_Work to complete:_
Could you return every record below exactly as it stands, leaving out the pictures?

_The records:_
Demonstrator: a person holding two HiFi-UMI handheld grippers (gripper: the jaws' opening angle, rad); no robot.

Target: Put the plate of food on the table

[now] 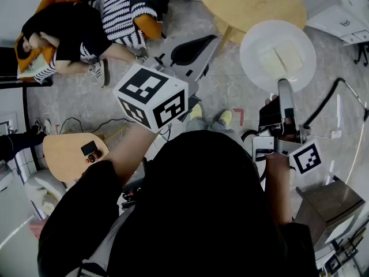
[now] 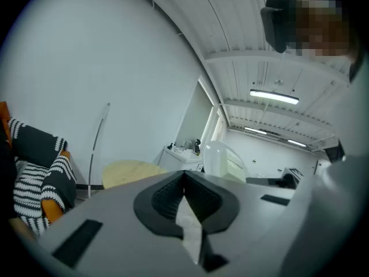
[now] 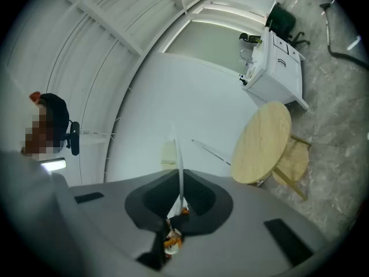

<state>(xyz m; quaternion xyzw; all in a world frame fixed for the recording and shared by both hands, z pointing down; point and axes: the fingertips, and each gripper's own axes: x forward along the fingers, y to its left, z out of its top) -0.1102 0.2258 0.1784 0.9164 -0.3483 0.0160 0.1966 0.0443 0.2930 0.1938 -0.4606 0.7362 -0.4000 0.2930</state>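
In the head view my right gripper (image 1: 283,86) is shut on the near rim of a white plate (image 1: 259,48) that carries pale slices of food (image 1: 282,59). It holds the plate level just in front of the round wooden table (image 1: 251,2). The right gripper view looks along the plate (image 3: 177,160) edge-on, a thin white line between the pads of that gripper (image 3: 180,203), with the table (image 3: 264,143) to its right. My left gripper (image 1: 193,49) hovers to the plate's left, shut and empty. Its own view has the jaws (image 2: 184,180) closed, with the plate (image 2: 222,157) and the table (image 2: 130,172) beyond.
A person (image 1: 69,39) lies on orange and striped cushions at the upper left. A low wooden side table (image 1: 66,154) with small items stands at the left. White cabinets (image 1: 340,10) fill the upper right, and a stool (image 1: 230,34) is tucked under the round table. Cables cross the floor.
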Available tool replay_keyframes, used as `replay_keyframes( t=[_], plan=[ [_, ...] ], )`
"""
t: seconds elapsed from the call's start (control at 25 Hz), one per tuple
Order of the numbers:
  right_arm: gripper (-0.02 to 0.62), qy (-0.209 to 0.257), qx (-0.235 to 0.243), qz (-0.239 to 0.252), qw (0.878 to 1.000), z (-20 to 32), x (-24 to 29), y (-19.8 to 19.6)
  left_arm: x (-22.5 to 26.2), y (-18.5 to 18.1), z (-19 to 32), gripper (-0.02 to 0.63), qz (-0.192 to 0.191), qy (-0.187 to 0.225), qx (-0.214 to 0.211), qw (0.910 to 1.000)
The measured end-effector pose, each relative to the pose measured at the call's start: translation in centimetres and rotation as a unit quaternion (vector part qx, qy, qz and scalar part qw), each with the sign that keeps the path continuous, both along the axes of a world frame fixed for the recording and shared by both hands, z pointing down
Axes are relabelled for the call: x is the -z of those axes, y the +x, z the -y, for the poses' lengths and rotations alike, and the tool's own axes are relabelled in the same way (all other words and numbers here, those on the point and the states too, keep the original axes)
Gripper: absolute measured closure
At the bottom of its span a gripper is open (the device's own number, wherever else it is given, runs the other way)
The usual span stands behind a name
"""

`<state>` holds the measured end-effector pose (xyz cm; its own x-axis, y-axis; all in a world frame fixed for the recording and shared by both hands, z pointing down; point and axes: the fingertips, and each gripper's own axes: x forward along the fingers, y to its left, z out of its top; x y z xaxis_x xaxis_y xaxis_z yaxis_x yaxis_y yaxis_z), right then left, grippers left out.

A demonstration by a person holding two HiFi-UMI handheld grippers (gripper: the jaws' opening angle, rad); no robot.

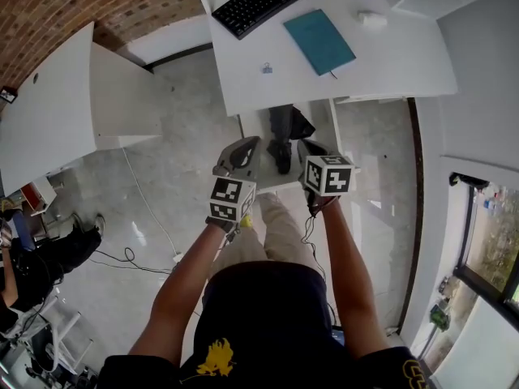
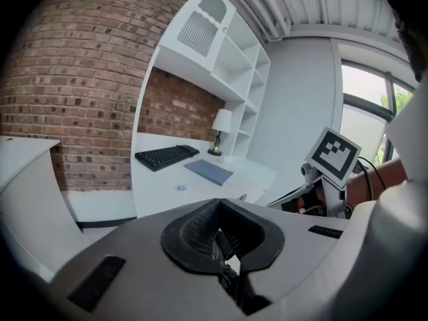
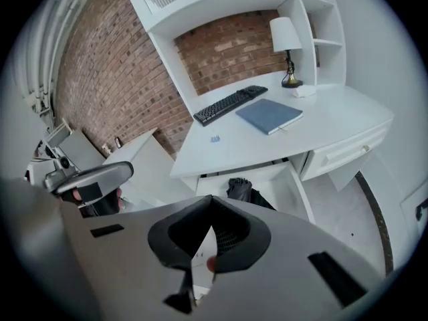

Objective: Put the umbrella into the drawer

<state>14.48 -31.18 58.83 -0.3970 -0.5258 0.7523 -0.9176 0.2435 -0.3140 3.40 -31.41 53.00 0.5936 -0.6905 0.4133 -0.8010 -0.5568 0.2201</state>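
Black folded umbrella (image 1: 282,138): lies in the open white drawer (image 1: 336,133) that stands pulled out from under the white desk (image 1: 389,55); the right gripper view shows the same umbrella (image 3: 239,190) as a dark bundle towards the back of the drawer (image 3: 289,179), with bare white drawer floor in front of it. Left gripper (image 1: 242,154), grey with a marker cube: held above the drawer's left side, apart from the umbrella; in its own view the black ribbed pads of the left gripper (image 2: 217,231) stand together with nothing between them. Right gripper (image 1: 307,149), also grey with a marker cube: held above the drawer's right side, just beside the left one and likewise clear of the umbrella; its own view shows the right gripper (image 3: 212,238) with jaws closed and empty. Desk top: a black keyboard (image 1: 268,0), a blue flat notebook (image 1: 319,40) beside it, and a small blue clip (image 1: 267,68) near the front edge. A white-shaded table lamp (image 3: 286,40) stands at the desk's far corner, before a red brick wall (image 3: 227,42).
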Motion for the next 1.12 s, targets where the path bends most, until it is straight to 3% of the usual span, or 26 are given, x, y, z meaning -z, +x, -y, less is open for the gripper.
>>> replay_keyframes(
  t=[0.76, 1.12],
  plan=[
    [0.594, 0.163, -0.019, 0.000, 0.986, -0.9, 19.8, -1.0, 18.0, -3.9, 0.5, 0.592, -0.029, 0.117, 0.005, 0.9927],
    [0.594, 0.221, -0.030, 0.009, 0.975, -2.3, 27.2, -0.9, 22.5, -3.4, -1.5, 0.592, -0.041, 0.131, -0.029, 0.9902]
  ],
)
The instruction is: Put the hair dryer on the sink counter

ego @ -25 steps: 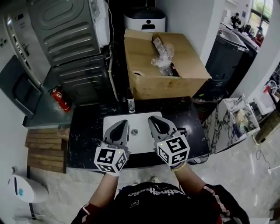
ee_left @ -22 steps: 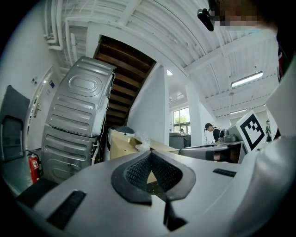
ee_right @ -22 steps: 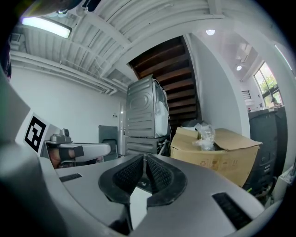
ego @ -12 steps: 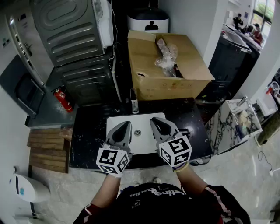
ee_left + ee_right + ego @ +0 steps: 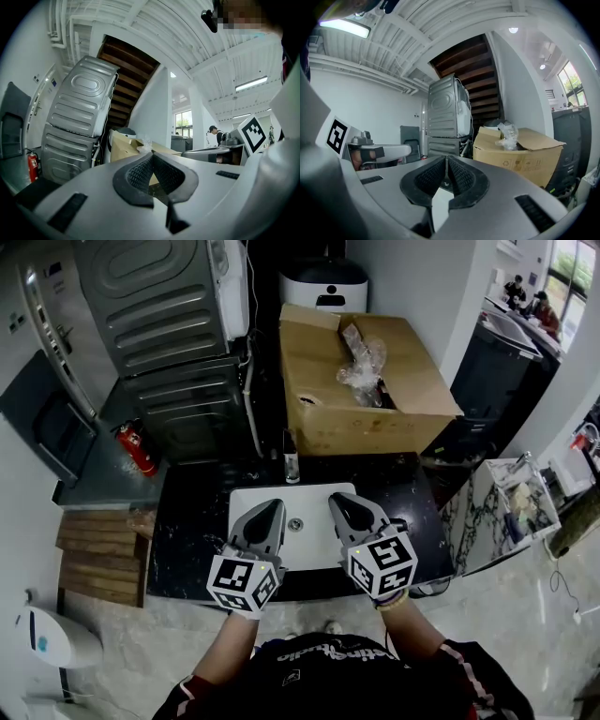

_The completed task:_
Demonstrator: a person holding two HiFi-UMI handheld grippers (gripper: the jaws' opening angle, rad); no robot.

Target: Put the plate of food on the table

[now] 
[now] 
[now] 

<state>(xyz m; quaternion xyzw; all in a world frame fixed for the recording and shared by both hands, z pointing down; point and axes: the fingertips, and each gripper's own axes: x forward along the fingers, y to its left, z out of its top) -0.1102 0.2258 0.1784 0.9164 -0.3483 0.0160 0.1966 0.0443 0.2930 0.1938 -0.4606 0.7362 -0.4000 0.2930</state>
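In the head view my right gripper (image 1: 283,86) is shut on the near rim of a white plate (image 1: 259,48) that carries pale slices of food (image 1: 282,59). It holds the plate level just in front of the round wooden table (image 1: 251,2). The right gripper view looks along the plate (image 3: 177,160) edge-on, a thin white line between the pads of that gripper (image 3: 180,203), with the table (image 3: 264,143) to its right. My left gripper (image 1: 193,49) hovers to the plate's left, shut and empty. Its own view has the jaws (image 2: 184,180) closed, with the plate (image 2: 222,157) and the table (image 2: 130,172) beyond.
A person (image 1: 69,39) lies on orange and striped cushions at the upper left. A low wooden side table (image 1: 66,154) with small items stands at the left. White cabinets (image 1: 340,10) fill the upper right, and a stool (image 1: 230,34) is tucked under the round table. Cables cross the floor.
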Available tool replay_keyframes, used as `replay_keyframes( t=[_], plan=[ [_, ...] ], )`
"""
t: seconds elapsed from the call's start (control at 25 Hz), one per tuple
Order of the numbers:
  right_arm: gripper (-0.02 to 0.62), qy (-0.209 to 0.257), qx (-0.235 to 0.243), qz (-0.239 to 0.252), qw (0.878 to 1.000), z (-20 to 32), x (-24 to 29), y (-19.8 to 19.6)
  left_arm: x (-22.5 to 26.2), y (-18.5 to 18.1), z (-19 to 32), gripper (-0.02 to 0.63), qz (-0.192 to 0.191), qy (-0.187 to 0.225), qx (-0.214 to 0.211), qw (0.910 to 1.000)
The measured end-effector pose, each relative to the pose measured at the call's start: translation in centimetres and rotation as a unit quaternion (vector part qx, qy, qz and scalar part qw), each with the sign that keeps the path continuous, both along the axes of a world frame fixed for the recording and shared by both hands, z pointing down
Axes are relabelled for the call: x is the -z of those axes, y the +x, z the -y, for the poses' lengths and rotations alike, and the tool's own axes are relabelled in the same way (all other words and numbers here, those on the point and the states too, keep the original axes)
Gripper: absolute measured closure
At the bottom of its span a gripper is open (the device's own number, wherever else it is given, runs the other way)
The usual span stands behind a name
"""

`<state>` holds the measured end-effector pose (xyz cm; its own x-axis, y-axis; all in a world frame fixed for the recording and shared by both hands, z pointing down; point and axes: the fingertips, and each gripper's own axes: x forward along the fingers, y to its left, z out of its top; x y z xaxis_x xaxis_y xaxis_z yaxis_x yaxis_y yaxis_z), right then left, grippers left out.

A demonstration by a person holding two HiFi-UMI handheld grippers (gripper: the jaws' opening angle, rad); no robot.


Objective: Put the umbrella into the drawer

<state>14.48 -31.18 58.83 -0.3970 -0.5258 0.7523 -0.9176 0.2435 -0.3140 3.40 -31.41 53.00 0.5936 -0.6905 0.4133 -0.8010 -0.5568 0.2201</state>
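Black folded umbrella (image 1: 282,138): lies in the open white drawer (image 1: 336,133) that stands pulled out from under the white desk (image 1: 389,55); the right gripper view shows the same umbrella (image 3: 239,190) as a dark bundle towards the back of the drawer (image 3: 289,179), with bare white drawer floor in front of it. Left gripper (image 1: 242,154), grey with a marker cube: held above the drawer's left side, apart from the umbrella; in its own view the black ribbed pads of the left gripper (image 2: 217,231) stand together with nothing between them. Right gripper (image 1: 307,149), also grey with a marker cube: held above the drawer's right side, just beside the left one and likewise clear of the umbrella; its own view shows the right gripper (image 3: 212,238) with jaws closed and empty. Desk top: a black keyboard (image 1: 268,0), a blue flat notebook (image 1: 319,40) beside it, and a small blue clip (image 1: 267,68) near the front edge. A white-shaded table lamp (image 3: 286,40) stands at the desk's far corner, before a red brick wall (image 3: 227,42).
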Motion for the next 1.12 s, targets where the path bends most, until it is straight to 3% of the usual span, or 26 are given, x, y, z meaning -z, +x, -y, less is open for the gripper.
>>> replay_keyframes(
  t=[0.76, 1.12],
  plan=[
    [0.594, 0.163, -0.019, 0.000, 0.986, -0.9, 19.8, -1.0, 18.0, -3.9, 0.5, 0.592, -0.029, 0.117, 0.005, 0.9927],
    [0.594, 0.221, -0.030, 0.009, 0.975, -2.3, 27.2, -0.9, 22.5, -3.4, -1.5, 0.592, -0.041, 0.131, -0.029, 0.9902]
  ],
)
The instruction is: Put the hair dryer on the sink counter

ego @ -25 steps: 
ee_left @ -22 steps: 
ee_right @ -22 steps: 
ego @ -12 steps: 
ee_left + ee_right + ego @ +0 steps: 

No further response is needed.